流動状態は実際の管の挙動に大きく影響するため、密度、流速、直径、粘度からレイノルズ数も計算します。およそ2,300未満は通常層流、およそ4,000を超えると通常乱流です。その間の遷移域は、乱れや管の状態の影響を受けやすくなります。層流で表示するダルシーの管摩擦係数は64をレイノルズ数で割った値です。乱流ではブラジウスの滑面管近似を使い、中程度のレイノルズ数で水力学的に滑らかな管に最も適しています。
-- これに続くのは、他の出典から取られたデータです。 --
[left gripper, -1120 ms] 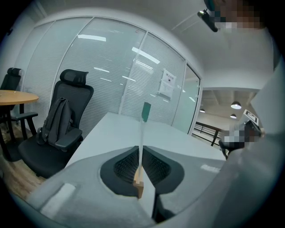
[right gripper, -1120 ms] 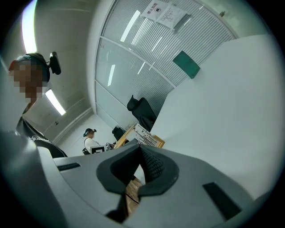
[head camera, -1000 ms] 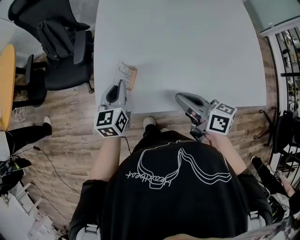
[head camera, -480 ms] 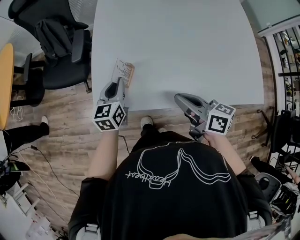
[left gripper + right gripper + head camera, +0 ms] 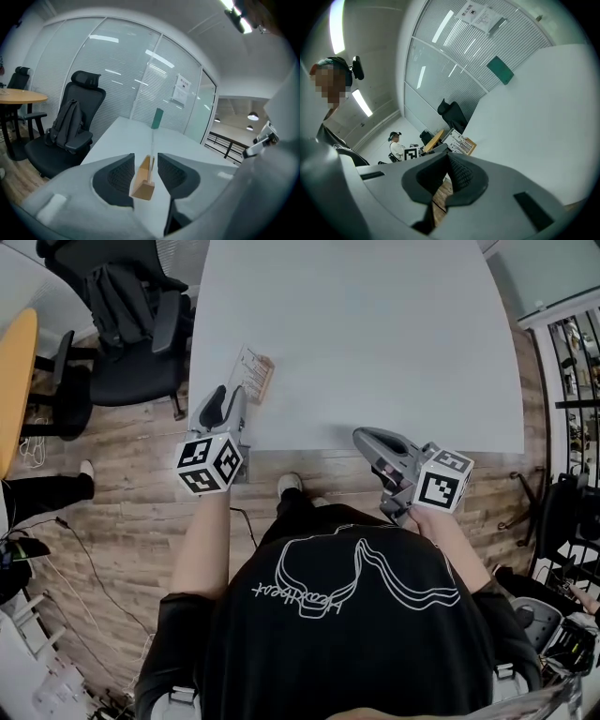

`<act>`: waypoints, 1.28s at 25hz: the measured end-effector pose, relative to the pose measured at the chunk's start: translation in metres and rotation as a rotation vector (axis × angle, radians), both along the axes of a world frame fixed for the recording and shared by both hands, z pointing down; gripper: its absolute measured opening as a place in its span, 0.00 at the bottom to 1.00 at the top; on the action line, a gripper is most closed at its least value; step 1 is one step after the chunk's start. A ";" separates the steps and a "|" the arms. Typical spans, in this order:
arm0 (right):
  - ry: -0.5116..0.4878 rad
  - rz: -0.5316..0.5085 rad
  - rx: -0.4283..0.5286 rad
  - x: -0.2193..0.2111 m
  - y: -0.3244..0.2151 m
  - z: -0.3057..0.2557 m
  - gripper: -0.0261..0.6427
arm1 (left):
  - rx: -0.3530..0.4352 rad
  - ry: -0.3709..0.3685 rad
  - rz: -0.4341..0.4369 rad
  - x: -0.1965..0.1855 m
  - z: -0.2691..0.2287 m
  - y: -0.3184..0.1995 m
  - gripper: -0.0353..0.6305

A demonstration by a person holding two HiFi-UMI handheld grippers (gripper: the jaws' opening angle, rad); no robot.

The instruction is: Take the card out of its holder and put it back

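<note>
A printed card stands in a small wooden holder (image 5: 253,374) near the white table's (image 5: 375,324) front left edge. In the left gripper view the holder (image 5: 142,182) sits edge-on between the jaws, with the thin card (image 5: 152,147) upright in its slot. My left gripper (image 5: 236,393) (image 5: 146,158) is open. Its jaws have just been opening, and the pads stand clear of the card on both sides. My right gripper (image 5: 359,435) (image 5: 449,160) hovers at the table's front edge, shut and holding nothing. From there the card and holder (image 5: 462,144) show off to the left.
A black office chair (image 5: 122,324) with a bag on it stands left of the table, beside a round wooden table (image 5: 17,381). A green block (image 5: 157,118) stands at the table's far end. Glass partitions close the room. A seated person (image 5: 397,148) shows in the background.
The left gripper's tips, earlier against the card, now sit slightly back from it toward the table edge. The card stays in its holder. The right gripper has kept its place.
</note>
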State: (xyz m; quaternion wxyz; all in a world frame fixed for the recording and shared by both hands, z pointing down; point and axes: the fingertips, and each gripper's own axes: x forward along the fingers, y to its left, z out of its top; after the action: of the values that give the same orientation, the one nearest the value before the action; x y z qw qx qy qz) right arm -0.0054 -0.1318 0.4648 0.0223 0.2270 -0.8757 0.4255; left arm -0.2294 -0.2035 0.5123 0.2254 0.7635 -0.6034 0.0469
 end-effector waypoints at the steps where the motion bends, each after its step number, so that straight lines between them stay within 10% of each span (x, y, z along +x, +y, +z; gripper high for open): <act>1: -0.004 -0.003 0.008 0.000 0.002 -0.003 0.05 | 0.008 0.008 -0.016 -0.003 -0.005 0.006 0.26; 8: -0.047 -0.038 0.078 0.006 0.025 -0.031 0.05 | 0.083 0.079 -0.051 0.012 -0.060 0.061 0.26; 21: -0.063 -0.168 0.358 0.007 0.088 -0.104 0.05 | 0.184 0.196 0.226 0.119 -0.161 0.175 0.24; 32: -0.081 -0.268 0.473 0.011 0.140 -0.135 0.05 | 0.240 0.124 0.352 0.169 -0.185 0.233 0.10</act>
State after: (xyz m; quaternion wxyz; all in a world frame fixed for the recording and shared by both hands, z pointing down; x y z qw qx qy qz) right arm 0.0057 0.0085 0.3301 -0.0102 0.0910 -0.9732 0.2109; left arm -0.0603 0.0293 0.3273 0.1580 0.8797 -0.4472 -0.0338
標高に基づく勾配と摩擦係数の推定値は関連しますが、互いに置き換えることはできません。実際の設備には粗い管壁、継手、弁、入口、出口、管径の変化、ポンプなどがあります。これらは局所損失やエネルギー増加を生み、単純な二地点の標高差には反映されません。実測のピエゾ水頭があればそれを用い、乱流の詳細設計ではコールブルック・ホワイト式など粗さを考慮する関係式を使ってください。このツールは、計算過程が明確な予備計算、授業での確認、管内流れの条件比較に適しています。
動水勾配の計算例
| 入力 | 結果 | 解釈 |
|---|---|---|
| 1,000 mの区間で110 mから100 mへ | 勾配0.01、損失98,066.5 Pa | 100 mごとに一メートルの水頭損失。 |
| 200 mの区間で55 mから50 mへ | 勾配0.025、損失49,033.25 Pa | より急なエネルギー勾配。 |
| 500 mの区間で20 mから18 mへ | 勾配0.004、損失19,613.3 Pa | 比較的緩やかな水頭低下。 |
動水勾配の計算方法
- 上流と下流の地点の標高または水頭を入力します。
- 管の長さ、内径、平均流速をSI単位で入力します。
- 流体密度と粘度を確認し、必要に応じて水の初期値を変更します。
- 「動水勾配を計算」を選び、勾配、圧力損失、レイノルズ数、管摩擦係数を確認します。
よくある質問
動水勾配とは何ですか?
流路の単位長さ当たりの水頭変化です。絶対値が大きいほどエネルギー勾配が急で、一般に駆動力または損失が大きいことを示します。
動水勾配は無次元ですか?
はい。水頭と管の長さを同じ長さの単位で表すと、その比は無次元です。管一メートル当たりの水頭損失をメートルで表すこともあります。
圧力損失が負になるのはなぜですか?
二番目に入力した標高が最初より高いことを意味します。その方向では流体が高い位置へ移動するため、想定した流れを維持する別のエネルギー源が必要です。
どの摩擦係数の定義を使っていますか?
ファニング係数ではなく、ダルシーの管摩擦係数を表示します。ダルシー係数は対応するファニング係数の四倍です。
管の粗さや継手を考慮していますか?
いいえ。乱流の係数は滑面管近似で、勾配は入力した水頭差から求めます。詳細設計では粗さと、継手、弁、断面変化による局所損失を考慮してください。